» **Your objective**:
Give back the exact lines of the material below from the one containing "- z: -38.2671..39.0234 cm" through the one containing "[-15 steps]", and no pictures.

++++ Stored data

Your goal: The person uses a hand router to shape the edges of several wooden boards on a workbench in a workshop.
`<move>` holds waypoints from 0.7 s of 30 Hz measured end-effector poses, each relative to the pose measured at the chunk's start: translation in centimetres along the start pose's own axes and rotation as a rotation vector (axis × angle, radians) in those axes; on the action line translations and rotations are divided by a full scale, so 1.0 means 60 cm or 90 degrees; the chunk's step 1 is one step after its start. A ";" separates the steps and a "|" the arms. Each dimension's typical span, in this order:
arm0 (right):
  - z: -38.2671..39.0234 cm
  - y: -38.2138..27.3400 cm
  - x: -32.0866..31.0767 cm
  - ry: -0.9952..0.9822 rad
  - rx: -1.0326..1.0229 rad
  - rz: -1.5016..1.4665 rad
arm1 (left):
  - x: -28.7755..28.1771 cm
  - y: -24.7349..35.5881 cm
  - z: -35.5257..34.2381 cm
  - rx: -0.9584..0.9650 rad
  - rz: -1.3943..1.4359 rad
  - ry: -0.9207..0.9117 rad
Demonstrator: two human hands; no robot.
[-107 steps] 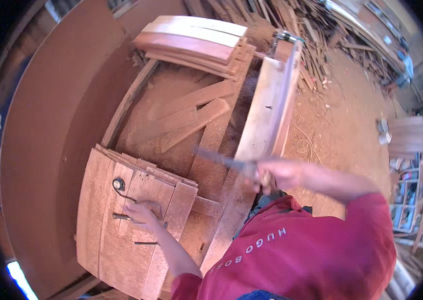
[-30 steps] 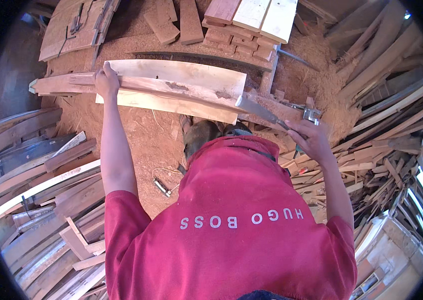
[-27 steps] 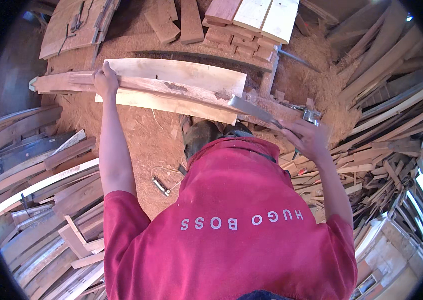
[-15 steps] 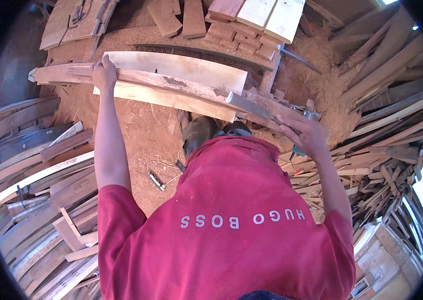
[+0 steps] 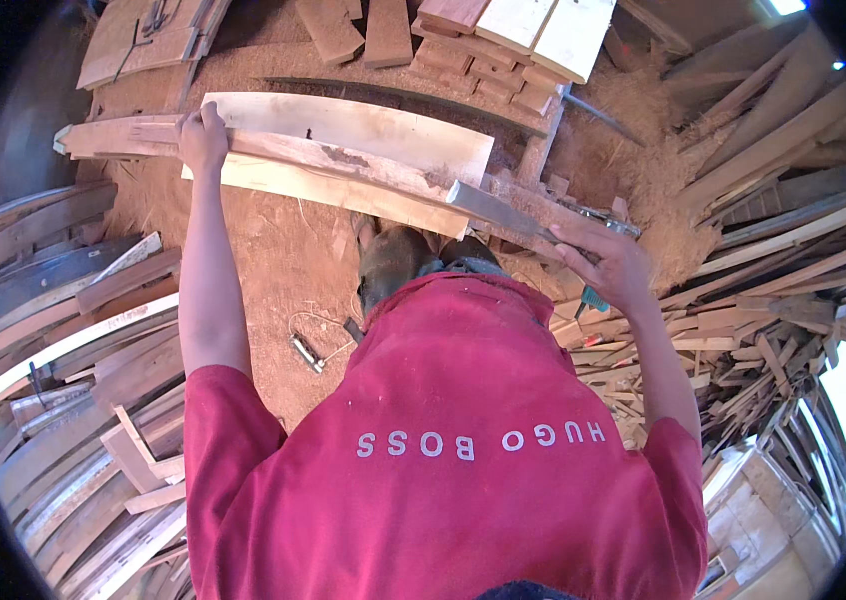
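Note:
My left hand [image 5: 204, 140] is closed at the left end of a pale board [image 5: 343, 120], where a long rough wooden beam [image 5: 343, 160] runs across it. Pale wood shows along both the far and near sides of the beam. Whether my fingers grip the board, the beam or both is hard to make out. In my right hand [image 5: 603, 262] is a flat grey metal blade [image 5: 498, 212]. It points left, and its tip lies over the right end of the pale wood. My palm and fingers hide its handle end.
Stacked planks [image 5: 533, 40] stand at the far side. Tools lie on a panel [image 5: 138, 45] at far left. Timber piles [image 5: 73, 330] line the left, and scrap wood [image 5: 743, 340] the right. A metal cylinder with a cord [image 5: 308, 353] rests on the sawdust-covered floor [image 5: 253, 260].
The whole view has shifted slightly. My left hand stays at the board's left end, and the blade in my right hand keeps nearly the same place over the wood.

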State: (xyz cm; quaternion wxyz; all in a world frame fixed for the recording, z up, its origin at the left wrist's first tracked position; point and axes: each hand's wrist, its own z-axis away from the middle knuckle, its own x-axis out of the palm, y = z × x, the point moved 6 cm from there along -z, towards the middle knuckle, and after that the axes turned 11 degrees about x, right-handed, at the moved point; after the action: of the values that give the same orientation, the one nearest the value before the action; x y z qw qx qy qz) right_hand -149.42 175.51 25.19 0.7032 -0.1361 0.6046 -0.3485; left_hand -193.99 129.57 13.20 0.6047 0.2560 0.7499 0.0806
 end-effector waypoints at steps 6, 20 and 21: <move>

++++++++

» **The completed task**:
  - z: -38.2671..39.0234 cm
  - y: -38.2138..27.3400 cm
  - x: -32.0866..31.0767 cm
  - ry: -0.9952..0.9822 rad
  - rx: -1.0326..1.0229 rad
  - rz: -1.5016..1.4665 rad
arm1 (left):
  - x: -28.7755..28.1771 cm
  - y: -24.7349..35.5881 cm
  - z: -35.5257..34.2381 cm
  - rx: -0.9584..0.9650 rad
  - rz: -1.3943..1.4359 rad
  - ry: -0.9207..0.9117 rad
Demonstrator: two human hands; no robot.
[-107 steps] 
[-30 steps] 
[-27 steps] 
[-15 steps] 

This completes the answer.